The present invention relates to a ventilation system by applying a cross flow of low energy air, which allows the removal of pollutants generated by the electro-obtaining process of copper or other metals.

BACKGROUND

The electro-obtaining process of copper or other metals is based on the application of an electric potential difference on two conductive metal plates submerged in a solution called electrolyte, where the metal to be obtained is in solution.

In the case of the electro-obtaining of copper, the solution of cupric sulfate (CuSO4) from leaching is introduced into an electrolytic cell, which is composed of lead anodes and stainless steel cathodes. The cell described is schematized in Figure 1. A power source (101) generates the difference in electrical potential between the electrochemical anode (102) and the electrochemical cathode (103). When applying the electric potential, the deposition of the metal ions in the electrochemical cathode occurs.

The global reaction that governs the process is given by:

Cu ⁺² + H ₂ O → Cu ⁰ + ½ O ₂ + 2H ⁺ E ° = -0.89 VENH

As a result of the electro-obtaining process, copper is reduced in the cathode where it is deposited, while gaseous oxygen is generated in the electrochemical anode in an oxidation reaction.

The oxygen in the form of bubbles (104) rises to the free surface of the electrolyte, where the bubble bursts producing microscopic aerosols (105), which are subsequently transported by the movement of air into the spacecraft. This phenomenon is known as "acid mist", since in i In our case, the small droplets in suspension have the same electrolyte composition, mostly containing sulfuric acid and copper sulfate in solution.

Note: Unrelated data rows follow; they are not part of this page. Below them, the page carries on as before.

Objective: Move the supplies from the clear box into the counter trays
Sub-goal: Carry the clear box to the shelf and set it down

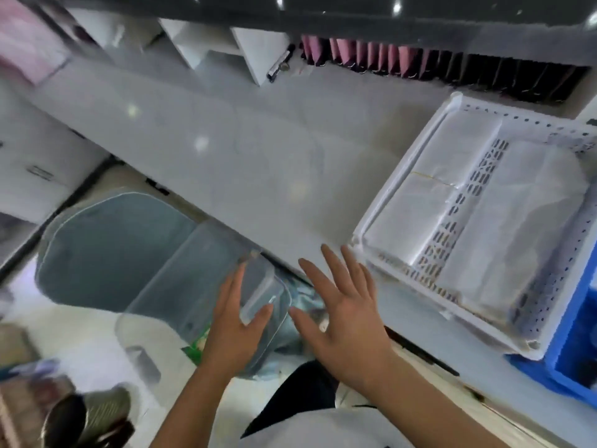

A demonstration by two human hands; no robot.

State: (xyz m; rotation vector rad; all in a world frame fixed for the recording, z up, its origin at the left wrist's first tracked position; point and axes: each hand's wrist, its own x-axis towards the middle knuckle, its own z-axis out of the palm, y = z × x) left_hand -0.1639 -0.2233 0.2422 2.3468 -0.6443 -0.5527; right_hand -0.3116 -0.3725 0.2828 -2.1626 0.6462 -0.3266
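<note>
The left hand (237, 313) lies flat with its fingers straight and spread, the palm laid against the near corner of the clear box (181, 286) — nothing is curled round the plastic, and the thumb tip rests on the box's rounded rim. The right hand (347, 313) is likewise spread wide, all five fingers extended and apart, gripping nothing; it hovers palm down over the near edge of the counter (245, 163), just beside the box and near the corner of the white perforated tray (452, 111), and whether it touches the counter cannot be told. Both forearms reach forward and up from the bottom of the view, roughly parallel, the left angled toward the box and the right toward the counter edge. The clear box sits below the counter's edge, tilted, over a grey-blue bin (106, 250) on the floor; its contents are too blurred to make out. The white tray stands on the counter at the right and holds flat stacks of white plastic bags (523, 221), one stack bound with a thin band. A blue crate (578, 357) lies just beside the tray at the right edge — partly cut off by the frame.
</note>
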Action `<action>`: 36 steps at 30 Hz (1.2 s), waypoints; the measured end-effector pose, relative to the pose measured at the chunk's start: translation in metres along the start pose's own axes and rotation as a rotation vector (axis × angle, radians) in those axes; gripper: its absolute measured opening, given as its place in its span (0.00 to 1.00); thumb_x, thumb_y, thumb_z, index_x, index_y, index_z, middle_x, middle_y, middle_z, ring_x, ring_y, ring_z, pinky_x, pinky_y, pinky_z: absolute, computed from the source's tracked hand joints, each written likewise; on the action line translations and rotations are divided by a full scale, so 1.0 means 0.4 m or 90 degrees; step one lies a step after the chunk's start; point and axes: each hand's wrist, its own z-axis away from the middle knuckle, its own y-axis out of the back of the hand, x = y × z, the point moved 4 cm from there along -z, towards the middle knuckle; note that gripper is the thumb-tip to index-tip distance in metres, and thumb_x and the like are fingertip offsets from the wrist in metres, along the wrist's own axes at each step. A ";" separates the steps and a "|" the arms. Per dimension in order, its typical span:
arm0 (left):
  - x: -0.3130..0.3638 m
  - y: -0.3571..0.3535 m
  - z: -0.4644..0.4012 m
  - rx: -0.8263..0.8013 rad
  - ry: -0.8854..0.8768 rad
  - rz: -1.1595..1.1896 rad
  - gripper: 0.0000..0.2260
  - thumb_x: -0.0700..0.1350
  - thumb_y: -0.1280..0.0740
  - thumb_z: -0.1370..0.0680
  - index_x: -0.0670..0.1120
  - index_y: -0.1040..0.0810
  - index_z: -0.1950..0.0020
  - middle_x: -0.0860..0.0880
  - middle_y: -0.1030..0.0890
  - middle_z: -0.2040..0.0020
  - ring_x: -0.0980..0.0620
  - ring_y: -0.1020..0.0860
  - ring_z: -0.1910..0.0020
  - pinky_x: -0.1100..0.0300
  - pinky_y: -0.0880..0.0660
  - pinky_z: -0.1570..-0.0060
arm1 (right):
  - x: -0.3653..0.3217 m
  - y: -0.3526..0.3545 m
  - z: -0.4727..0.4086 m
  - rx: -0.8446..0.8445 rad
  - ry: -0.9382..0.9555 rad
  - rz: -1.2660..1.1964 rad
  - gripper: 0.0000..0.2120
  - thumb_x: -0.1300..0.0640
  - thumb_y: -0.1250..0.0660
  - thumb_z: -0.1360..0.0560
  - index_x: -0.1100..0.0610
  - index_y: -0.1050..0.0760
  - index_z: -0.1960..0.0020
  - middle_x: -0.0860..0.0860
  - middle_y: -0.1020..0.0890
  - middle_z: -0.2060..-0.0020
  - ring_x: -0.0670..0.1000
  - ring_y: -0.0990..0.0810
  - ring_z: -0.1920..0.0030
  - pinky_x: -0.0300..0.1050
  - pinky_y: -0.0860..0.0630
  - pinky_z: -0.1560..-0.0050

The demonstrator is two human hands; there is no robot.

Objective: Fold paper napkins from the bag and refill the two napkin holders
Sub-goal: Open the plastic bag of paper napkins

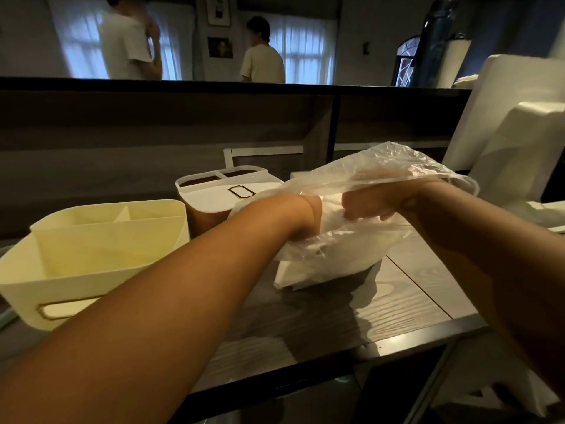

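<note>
A clear plastic bag [382,169] holding a stack of white paper napkins [308,270] lies on the grey wood-grain counter [305,325]. My left hand [305,215] reaches inside the bag's mouth; its fingers are hidden by plastic and napkins. My right hand [367,206] is curled round the bag's upper edge and holds the opening up. Two napkin holders stand at the left: a cream divided one [91,240] near me and a white-and-brown one [214,191] behind it. Both show empty compartments.
A raised dark shelf [214,87] walls off the back of the counter. White foam-like boxes [519,133] stack at the right. Two people stand in the room beyond. The counter's front edge [336,359] runs below my arms.
</note>
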 end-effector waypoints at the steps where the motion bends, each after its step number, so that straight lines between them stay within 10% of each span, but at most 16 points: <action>1: -0.002 0.011 0.013 -0.006 -0.009 -0.001 0.23 0.40 0.31 0.22 0.45 0.29 0.27 0.44 0.23 0.36 0.44 0.24 0.41 0.52 0.26 0.43 | -0.010 0.005 0.015 -0.002 0.033 0.037 0.18 0.55 0.31 0.20 0.56 0.27 0.31 0.52 0.23 0.43 0.53 0.26 0.47 0.45 0.26 0.47; 8: 0.011 0.029 0.063 -0.033 -0.076 0.017 0.27 0.39 0.30 0.23 0.48 0.30 0.25 0.46 0.24 0.34 0.47 0.24 0.40 0.58 0.25 0.46 | -0.033 -0.014 0.035 0.042 0.066 0.158 0.20 0.55 0.32 0.20 0.58 0.29 0.29 0.55 0.20 0.40 0.51 0.26 0.50 0.42 0.31 0.47; 14: 0.026 0.014 0.090 -0.056 -0.098 0.043 0.29 0.43 0.35 0.19 0.54 0.41 0.19 0.49 0.33 0.24 0.46 0.32 0.28 0.53 0.33 0.31 | -0.012 -0.013 -0.003 0.111 0.046 0.074 0.13 0.53 0.35 0.19 0.58 0.24 0.38 0.50 0.26 0.57 0.49 0.28 0.56 0.45 0.32 0.48; 20: 0.019 0.022 0.094 -0.028 -0.078 0.085 0.26 0.49 0.35 0.18 0.49 0.36 0.21 0.46 0.27 0.28 0.45 0.28 0.32 0.54 0.31 0.37 | 0.150 -0.046 -0.134 0.189 0.074 0.141 0.18 0.39 0.30 0.24 0.46 0.28 0.40 0.56 0.23 0.38 0.44 0.21 0.47 0.40 0.23 0.45; 27: -0.037 0.071 0.124 0.090 -0.096 0.324 0.33 0.54 0.29 0.23 0.51 0.37 0.22 0.48 0.26 0.29 0.47 0.25 0.35 0.52 0.25 0.38 | -0.062 0.113 0.184 0.275 0.110 -0.114 0.06 0.54 0.37 0.19 0.54 0.21 0.48 0.50 0.22 0.63 0.48 0.24 0.64 0.39 0.30 0.65; 36: -0.222 0.147 0.281 0.191 -0.161 0.657 0.39 0.53 0.21 0.31 0.53 0.34 0.24 0.53 0.22 0.34 0.54 0.21 0.38 0.53 0.23 0.38 | -0.198 0.151 0.294 0.075 0.140 -0.686 0.13 0.57 0.29 0.24 0.57 0.23 0.41 0.56 0.16 0.48 0.57 0.14 0.50 0.53 0.17 0.48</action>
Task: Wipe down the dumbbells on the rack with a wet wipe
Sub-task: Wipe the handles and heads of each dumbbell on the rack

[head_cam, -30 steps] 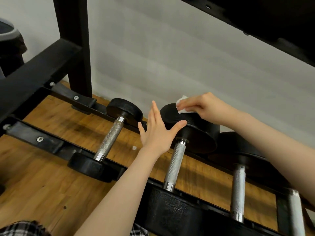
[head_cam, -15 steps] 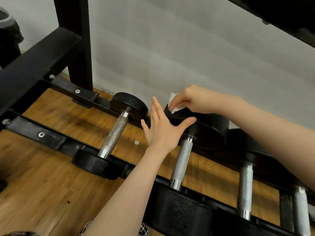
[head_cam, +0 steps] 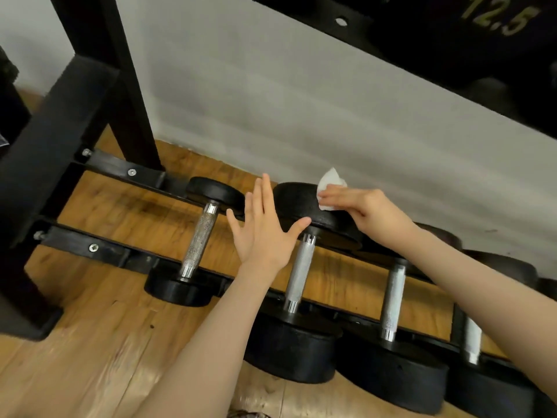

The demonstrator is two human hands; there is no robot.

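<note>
A wet wipe [head_cam: 330,182] is pinched by the right hand [head_cam: 364,211] on the second dumbbell [head_cam: 304,203]; at nine o'clock, the left hand [head_cam: 262,233] is held flat, fingers spread. The rightmost dumbbell [head_cam: 471,339] is cut off.

Right hand [head_cam: 366,211] with wet wipe [head_cam: 330,184] atop dumbbell [head_cam: 301,203]

Four dumbbells lie side by side across the two rails of the rack [head_cam: 99,251], each with one head toward the wall [head_cam: 301,101] and one toward the viewer: the smallest dumbbell [head_cam: 200,239] leftmost, the second dumbbell [head_cam: 300,267] right of it, the third dumbbell [head_cam: 393,297] and fourth dumbbell [head_cam: 471,339] farther right. On the second dumbbell's far head rests the right hand [head_cam: 366,211] with the wet wipe [head_cam: 330,184] under its fingers, and the left hand [head_cam: 263,233] stands between the first two dumbbells, thumb against that head. A wooden floor [head_cam: 90,357] lies under the rack, and an upper shelf with a dumbbell marked 12.5 [head_cam: 497,18] hangs above at the right.
</note>
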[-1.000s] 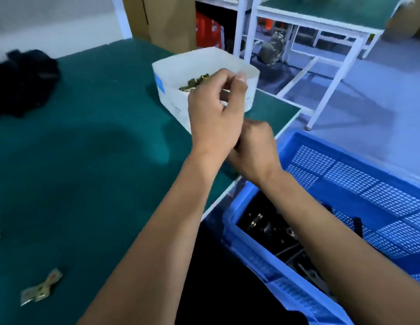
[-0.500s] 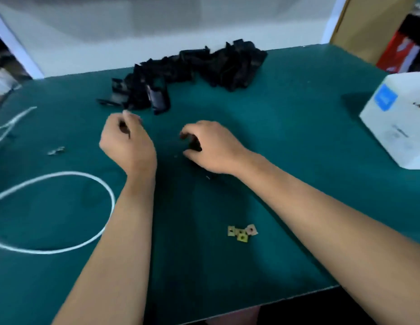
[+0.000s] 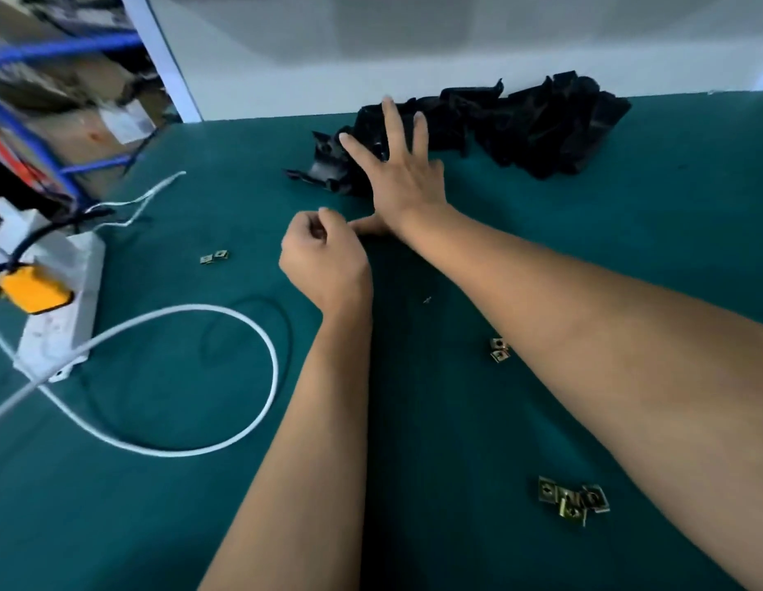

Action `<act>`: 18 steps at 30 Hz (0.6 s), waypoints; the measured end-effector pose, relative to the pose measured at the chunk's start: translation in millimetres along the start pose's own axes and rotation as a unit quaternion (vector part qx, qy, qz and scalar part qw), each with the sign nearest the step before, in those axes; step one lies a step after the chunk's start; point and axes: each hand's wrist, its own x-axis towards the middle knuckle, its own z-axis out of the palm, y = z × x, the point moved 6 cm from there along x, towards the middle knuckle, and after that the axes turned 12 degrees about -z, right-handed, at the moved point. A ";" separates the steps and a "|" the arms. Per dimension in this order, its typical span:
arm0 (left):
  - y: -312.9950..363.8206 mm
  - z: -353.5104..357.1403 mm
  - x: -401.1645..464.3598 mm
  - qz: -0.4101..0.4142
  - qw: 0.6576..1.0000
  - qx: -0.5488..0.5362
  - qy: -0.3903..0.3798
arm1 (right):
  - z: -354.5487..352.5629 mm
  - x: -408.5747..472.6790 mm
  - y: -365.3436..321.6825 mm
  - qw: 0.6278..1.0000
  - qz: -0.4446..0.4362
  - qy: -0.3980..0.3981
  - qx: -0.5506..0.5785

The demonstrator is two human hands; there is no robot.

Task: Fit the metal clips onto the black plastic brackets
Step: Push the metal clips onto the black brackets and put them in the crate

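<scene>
Now the heap of black plastic brackets (image 3: 499, 121) lies at the far edge of your green table (image 3: 158, 484); your right hand (image 3: 403, 172) spreads flat-fingered over it. Your left hand (image 3: 324, 262) curls closed, contents unseen. Brass-coloured metal clips (image 3: 573, 501) lie nearby.

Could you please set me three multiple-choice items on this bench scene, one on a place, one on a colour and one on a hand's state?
1. Where does the pile of black brackets lie?
A. at the table's far edge
B. by the near edge
C. on the power strip

2. What colour is the plug in the white power strip?
A. red
B. yellow
C. green

3. How is the right hand?
A. curled into a fist
B. pinching a cable
C. fingers spread, reaching to the brackets

Answers: 1 A, the pile sits by the wall; 2 B, the yellow plug shows plainly; 3 C, its fingers are straight and splayed over the pile.
</scene>
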 end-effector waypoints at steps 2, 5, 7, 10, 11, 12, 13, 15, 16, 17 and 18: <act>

The acid mist is very harmful, since aerosols travel through the air to the operator, causing irritation of the skin, eyes, mucous membranes, teeth and respiratory tract, since the smallest drops of mist (of the order of 20 pm) they are difficult to eliminate, reaching the lungs of the operators without modification, being able to produce a great damage in the health, besides producing high levels of corrosion in the environment damaging the structure of the buildings, also affecting the machinery of the plant; Therefore, these emissions are heavily regulated by health and environmental control entities (Electro Obtainment Plant Operation Training, ENAMI - Vallenar Plant, Dr. Cristian Vargas R., Department of Chemical Engineering University of Santiago de Chile).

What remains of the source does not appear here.